Restate the whole of the data verbatim, omitting nothing.

== Segment start ==

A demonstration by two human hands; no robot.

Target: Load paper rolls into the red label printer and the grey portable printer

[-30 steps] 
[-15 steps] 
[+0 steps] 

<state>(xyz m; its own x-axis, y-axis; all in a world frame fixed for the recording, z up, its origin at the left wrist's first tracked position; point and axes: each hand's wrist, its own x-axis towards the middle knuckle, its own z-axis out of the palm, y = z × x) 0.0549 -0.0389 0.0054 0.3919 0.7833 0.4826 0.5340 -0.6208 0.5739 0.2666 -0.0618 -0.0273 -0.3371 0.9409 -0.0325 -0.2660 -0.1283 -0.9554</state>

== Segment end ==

COMPLETED EXERCISE »
A demonstration by two human hands; no robot.

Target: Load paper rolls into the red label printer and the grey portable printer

[-30 steps] 
[-15 steps] 
[+0 steps] 

<state>(xyz m; its own x-axis, y-axis; all in a world frame fixed for the recording, z up, its origin at the left wrist's first tracked position; point and axes: each hand's wrist, its own x-axis towards the middle knuckle, its own z-axis out of the palm, y = z × x) 0.0549 -0.0389 0.0054 0.3919 0.7833 0.4826 0.5340 -0.6208 0.5739 0.2666 -0.0618 -0.0273 -0.3371 0.9409 -0.0325 -0.2660 -0.1283 -0.9554</state>

This output is now complete.